The in-phone setup is just part one.
Next, you do need a tripod because grabbing the best star trails takes not only an incredibly steady hand but literally hours. No one is standing perfectly still, let alone in one spot, for 2-to-3 hours.
If you don’t have a tripod-friendly smartphone clamp, you can find a decent one on Amazon for $15 (opens in new tab).
You also need a clear night sky or, as I often found, one that’s mostly clear. Passing clouds won’t completely ruin the effect.
The next step is setting up your shot. During my first few tries using the Samsung Galaxy S23, I clamped the phone onto the tripod (pro tip: position your phone so the clamp is not pressing any of the side buttons) and pointed the rear camera array so it pointed almost straight up at the night sky.
In order to use the on-screen controls during setup, I had to extend my tripod high enough so I could step under my phone and touch the screen. You’ll probably be working in the dark, so I recommend you double-check that you’re using the camera pointed at the sky and not the ground. One of my early Nightography hyperlapses was 20 seconds of the ground.
I tried different lenses but the best one for an expansive view of the night sky is the Samsung Galaxy S23 Ultra’s 12MP ultrawide camera.
One consistent bit of advice I can give you for these images is to leave yourself at least two hours to get something exciting and usable. For me, this meant setting up the Samsung Galaxy S23 Ultra on a night when I knew there wasn’t a chance of rain and when I assumed no one could wander into my backyard and steal the tripod and expensive phone.
My first couple of captures were mostly successful. The videos, which are under a minute long (most under 30 seconds), showed some cloud cover moving across the frame and then, as the sky darkened, pinpoint stars streaking diagonally across the sky. I could also see all the airplanes taking off from JFK airport; they appeared as much brighter streaks on top of the stars.
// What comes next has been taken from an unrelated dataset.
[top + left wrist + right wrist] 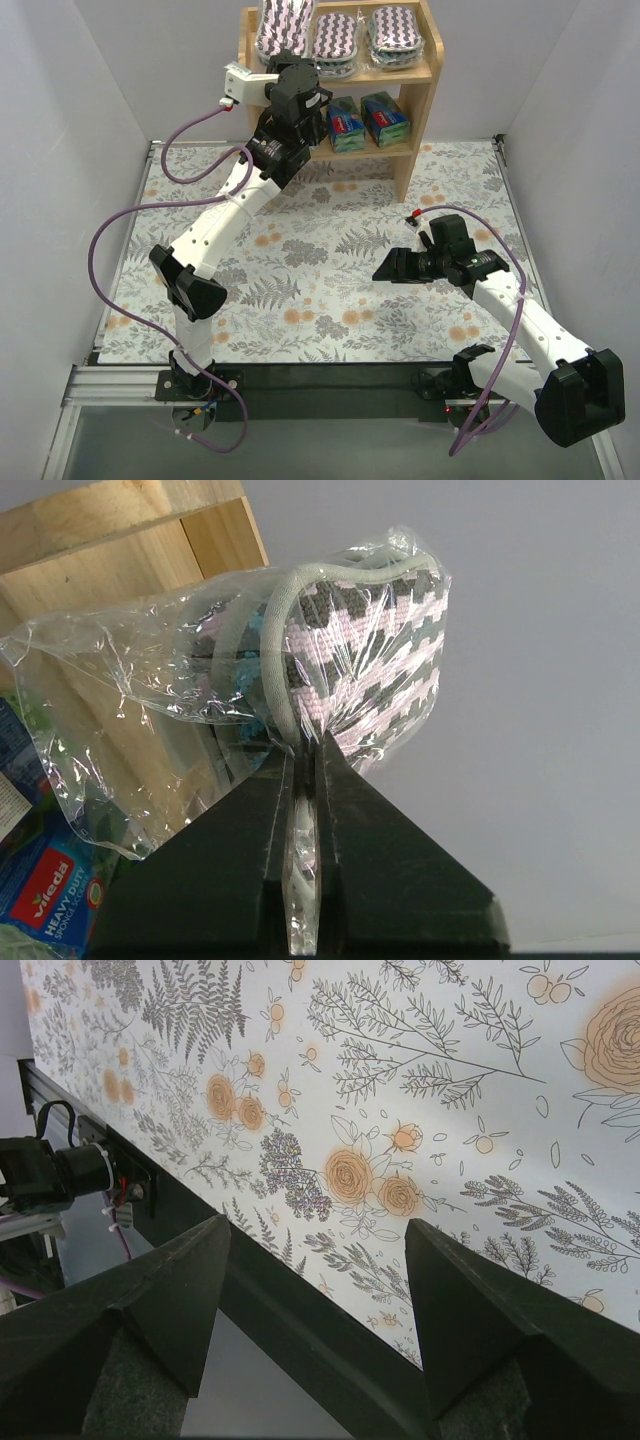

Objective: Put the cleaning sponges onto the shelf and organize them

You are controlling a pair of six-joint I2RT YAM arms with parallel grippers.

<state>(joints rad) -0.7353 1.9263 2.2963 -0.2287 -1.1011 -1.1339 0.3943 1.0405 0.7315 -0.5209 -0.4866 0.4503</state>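
Sponge (365,645) looks soft, light, slippery-wrapped; we favour its rim. Left gripper (303,775) pinches it; right gripper (315,1260) gapes empty.

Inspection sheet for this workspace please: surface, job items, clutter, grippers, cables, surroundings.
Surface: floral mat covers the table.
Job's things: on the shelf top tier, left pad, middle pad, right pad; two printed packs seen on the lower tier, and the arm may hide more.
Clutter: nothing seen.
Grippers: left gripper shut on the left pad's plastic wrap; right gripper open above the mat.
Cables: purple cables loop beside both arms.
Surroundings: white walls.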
Naturally, I was hooked. Still, what I wasn't seeing was that iconic circular pattern I’ve noticed with so many other spectacular astrophotographs. I forgot that if you want a circle of stars, you must point your smartphone camera at the North Star (Polaris) because everything in the night sky revolves around it.
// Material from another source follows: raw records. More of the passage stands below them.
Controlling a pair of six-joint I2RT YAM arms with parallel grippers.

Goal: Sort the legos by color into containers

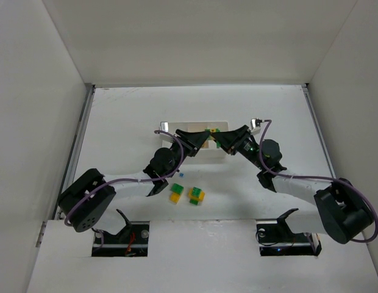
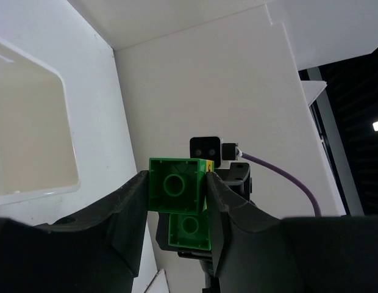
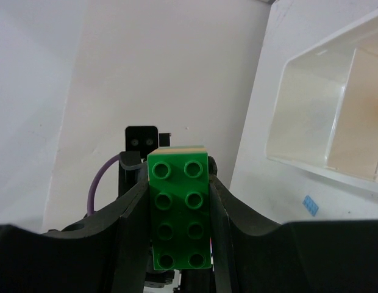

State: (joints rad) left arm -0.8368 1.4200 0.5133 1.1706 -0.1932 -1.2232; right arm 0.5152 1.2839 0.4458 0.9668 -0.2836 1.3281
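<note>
Both grippers meet in the air over the white tray. My left gripper is shut on a green brick seen from its hollow underside, with a second green brick just below it and a yellow edge beside it. My right gripper is shut on a long green brick with its studs facing the camera and a pale yellow piece at its far end. In the top view a green and yellow stack shows between the two grippers. Each wrist view shows the other gripper right behind the bricks.
On the table in front of the tray lie a green-on-yellow brick, a green and yellow stack and a tiny light blue brick, which also shows in the right wrist view. The tray shows in both wrist views.
</note>
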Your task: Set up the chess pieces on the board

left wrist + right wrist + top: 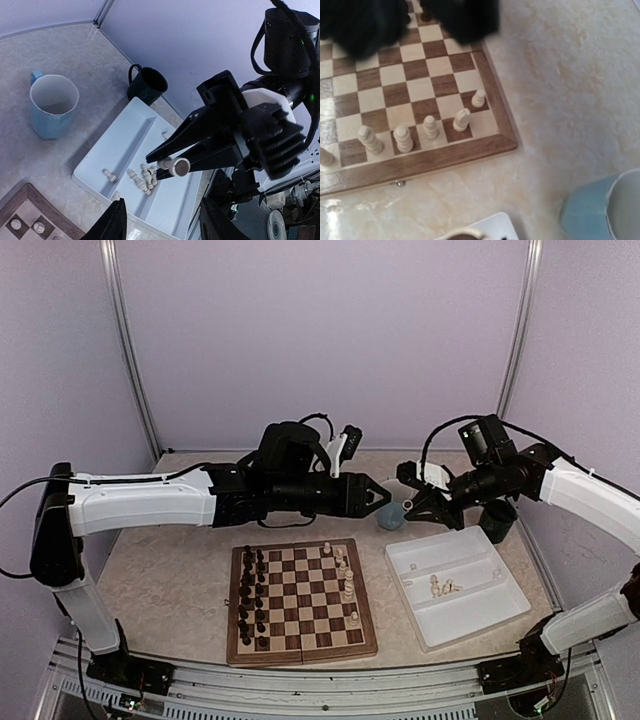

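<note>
The board point(300, 650) lies at the front middle, with several cream chess pieces point(347, 583) on its right side; they also show in the right wrist view point(430, 127). More cream pieces point(142, 180) lie in the white tray point(480, 615). My right gripper point(167, 164) is shut on one cream piece point(176, 166) and holds it sideways in the air above the tray. My left gripper point(373, 498) is open and empty. It hangs just left of the right gripper point(408, 503), facing it. Its own fingers point(116, 220) stand wide apart.
Dark pieces point(250, 595) fill the board's left columns. A light blue mug point(390, 516) stands behind the board under both grippers. A dark mug point(497, 520) stands behind the tray point(125, 140). Purple walls close in the back and sides.
</note>
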`<state>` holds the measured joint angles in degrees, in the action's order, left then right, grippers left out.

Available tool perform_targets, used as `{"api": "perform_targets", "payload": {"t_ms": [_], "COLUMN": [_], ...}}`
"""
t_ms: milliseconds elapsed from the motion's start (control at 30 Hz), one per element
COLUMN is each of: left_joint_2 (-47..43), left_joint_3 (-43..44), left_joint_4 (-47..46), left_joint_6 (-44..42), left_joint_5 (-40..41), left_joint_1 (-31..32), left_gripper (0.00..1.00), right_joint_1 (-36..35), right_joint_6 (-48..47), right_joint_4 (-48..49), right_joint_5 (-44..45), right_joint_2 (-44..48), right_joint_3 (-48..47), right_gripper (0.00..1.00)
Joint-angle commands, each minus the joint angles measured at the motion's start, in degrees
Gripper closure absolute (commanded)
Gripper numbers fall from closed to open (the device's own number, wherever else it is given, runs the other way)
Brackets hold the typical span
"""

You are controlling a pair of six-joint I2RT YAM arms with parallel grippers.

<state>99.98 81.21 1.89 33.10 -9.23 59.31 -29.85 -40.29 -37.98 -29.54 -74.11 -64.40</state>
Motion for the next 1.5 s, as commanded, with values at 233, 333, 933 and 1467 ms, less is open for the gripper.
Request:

By now, I’d switched from the Galaxy S23 to the Galaxy S23 Ultra, mainly for its bigger battery (the 12MP ultrawide is the same across the S23 line). This time, however, I was determined to find the North Star and point the Galaxy S23 camera right at it. To do so I used one of my favorite apps, StarWalk 2 (available on both iOS and Android). The benefit of the app is that it lets you point your phone at the sky and it can geoposition and illustrate every celestial body in the night sky.
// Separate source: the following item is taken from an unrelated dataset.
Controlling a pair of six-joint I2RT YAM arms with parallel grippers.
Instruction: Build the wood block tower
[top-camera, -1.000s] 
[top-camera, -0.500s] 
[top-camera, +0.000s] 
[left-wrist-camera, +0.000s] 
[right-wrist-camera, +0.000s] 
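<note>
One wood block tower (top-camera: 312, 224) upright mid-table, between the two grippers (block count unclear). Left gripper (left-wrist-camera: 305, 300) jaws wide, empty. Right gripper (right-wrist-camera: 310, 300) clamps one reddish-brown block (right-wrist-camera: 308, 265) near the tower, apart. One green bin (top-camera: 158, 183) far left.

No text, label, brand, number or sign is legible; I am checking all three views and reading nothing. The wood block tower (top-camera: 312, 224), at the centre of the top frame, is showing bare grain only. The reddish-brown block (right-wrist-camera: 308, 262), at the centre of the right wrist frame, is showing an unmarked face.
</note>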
I searched for “Polaris” and the app guided me to its current position.
With this information, I positioned the Samsung Galaxy S23 so that it was pointed directly at that star. Since I live in a crowded suburban neighborhood, I made sure to extend the tripod above the fence line and point it above surrounding homes. If you can get somewhere out in the wilderness where you have a lot more open sky and less light pollution, do so. Still, the Samsung Galaxy S23 Ultra does an excellent job of beating back a lot of that unfortunate night light.
With everything in place, and the tripod secured so a gust of wind didn’t blow it over, I left the phone alone for the next three hours, after which I stepped outside, tapped the photo button to stop recording, and dragged my gear back inside.
The image at the top of this story is a capture from the final 41-second video. the GIF just above is just a bit of the full video.
The final video shows some cloud cover streaking in, but then it clears away and, as I hoped, the stars appear and all start circling around a bright center point: the North Star.
I still can’t believe I can do this with a smartphone, but I have to hand it to Samsung, it’s really setting the bar for astrophotography. It’s time for Apple to step up.